### [How to complete this task]
Once the images are set aside, print the remaining lines below exactly.
START Collected material
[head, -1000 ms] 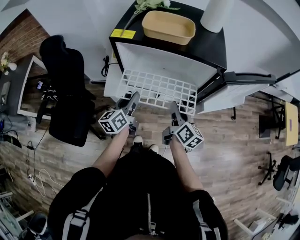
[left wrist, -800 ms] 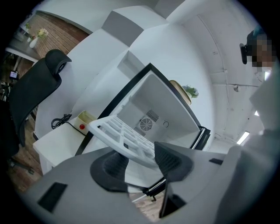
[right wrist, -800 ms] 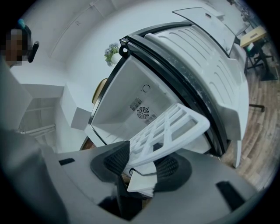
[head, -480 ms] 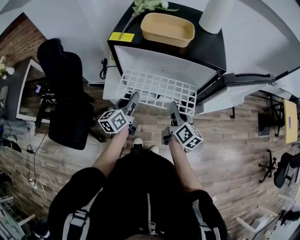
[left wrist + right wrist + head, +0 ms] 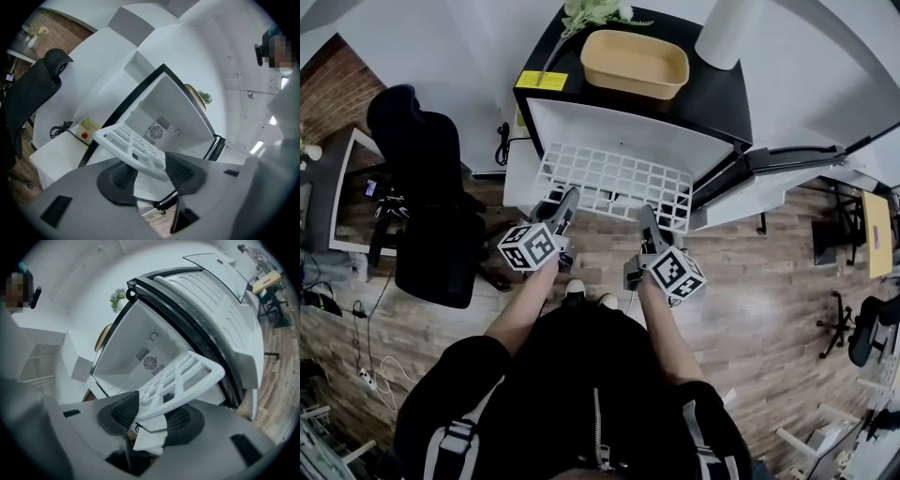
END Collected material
### [Reply to the task]
[head, -1000 ms] 
[left wrist, -800 ms] 
[right wrist, -800 ms] 
[head, -480 ms] 
[left wrist + right wrist + head, +0 ms] 

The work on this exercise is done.